Open
Description
Same issue as #33, but with other non-whitespace C0 control characters: U+0001 to U+0008, U+000B, U+000C, U+000E to U+001F.
Each of these trigger the exception below:
html5lib.parse('<p>', treebuilder='lxml')
html5lib.parse('<p>\x01', treebuilder='lxml')
html5lib.parse('<p id="">', treebuilder='lxml')
html5lib.parse('<p id="\x01">', treebuilder='lxml')
Traceback (most recent call last):
File "/tmp/a.py", line 4, in <module>
html5lib.parse('<p>', treebuilder='lxml')
File "/home/simon/.virtualenvs/weasyprint/lib/python3.3/site-packages/html5lib/html5parser.py", line 28, in parse
return p.parse(doc, encoding=encoding)
File "/home/simon/.virtualenvs/weasyprint/lib/python3.3/site-packages/html5lib/html5parser.py", line 224, in parse
parseMeta=parseMeta, useChardet=useChardet)
File "/home/simon/.virtualenvs/weasyprint/lib/python3.3/site-packages/html5lib/html5parser.py", line 93, in _parse
self.mainLoop()
File "/home/simon/.virtualenvs/weasyprint/lib/python3.3/site-packages/html5lib/html5parser.py", line 183, in mainLoop
new_token = phase.processCharacters(new_token)

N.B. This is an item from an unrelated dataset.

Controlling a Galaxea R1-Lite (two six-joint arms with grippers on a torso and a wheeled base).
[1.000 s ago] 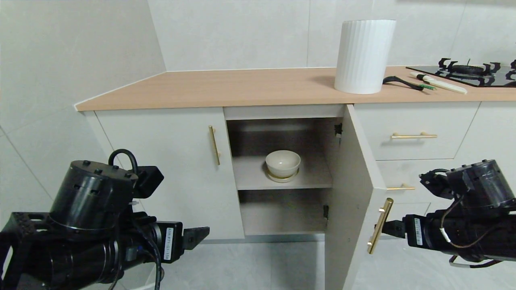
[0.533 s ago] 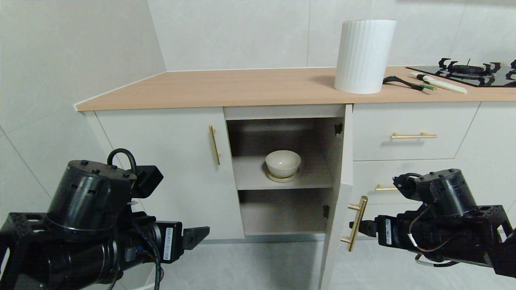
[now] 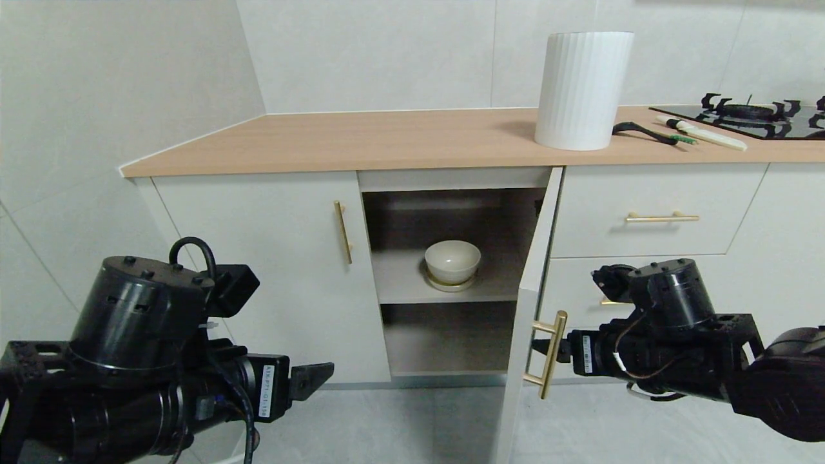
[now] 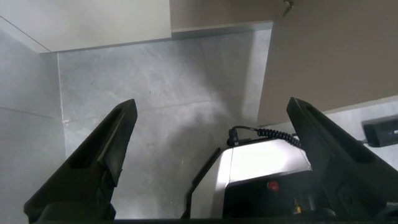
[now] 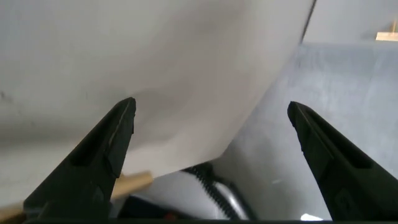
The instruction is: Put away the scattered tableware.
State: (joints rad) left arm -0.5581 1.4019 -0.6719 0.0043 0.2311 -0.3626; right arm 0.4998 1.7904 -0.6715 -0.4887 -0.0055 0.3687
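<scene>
Bowl (image 3: 452,261) rests on the cabinet's middle shelf (image 3: 399,283), far and to the left of the right claw (image 5: 211,111), with the half-open door (image 3: 525,283) between them. That claw is spread wide just right of the door's upright gold handle (image 3: 546,354), pinching nothing. Left claw (image 4: 212,106), also spread and empty, hangs low, well apart. Right arm is nearer; closing would mean pushing the door leftward, I judge.

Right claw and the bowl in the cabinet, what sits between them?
In the head view, the half-open cabinet door stands between the right claw and the bowl, its gold handle on the claw's side.
</scene>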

File "/home/simon/.virtualenvs/weasyprint/lib/python3.3/site-packages/html5lib/html5parser.py", line 991, in processCharacters
self.tree.insertText(token["data"])
File "/home/simon/.virtualenvs/weasyprint/lib/python3.3/site-packages/html5lib/treebuilders/_base.py", line 320, in insertText
parent.insertText(data)
File "/home/simon/.virtualenvs/weasyprint/lib/python3.3/site-packages/html5lib/treebuilders/etree_lxml.py", line 240, in insertText
builder.Element.insertText(self, data, insertBefore)
File "/home/simon/.virtualenvs/weasyprint/lib/python3.3/site-packages/html5lib/treebuilders/etree.py", line 108, in insertText
self._element.text += data
File "lxml.etree.pyx", line 921, in lxml.etree._Element.text.__set__ (src/lxml/lxml.etree.c:41467)
File "apihelpers.pxi", line 652, in lxml.etree._setNodeText (src/lxml/lxml.etree.c:18888)
File "apihelpers.pxi", line 1335, in lxml.etree._utf8 (src/lxml/lxml.etree.c:24701)
ValueError: All strings must be XML compatible: Unicode or ASCII, no NULL bytes or control characters
U+000C in text (but not in attribute values) is replaced by U+0020 with a warning:
DataLossWarning: Text cannot contain U+000C
libxml2’s HTML parser replaces them with nothing, which I slightly prefer. Anyway, this is probably what should happen for every character that lxml doesn’t like.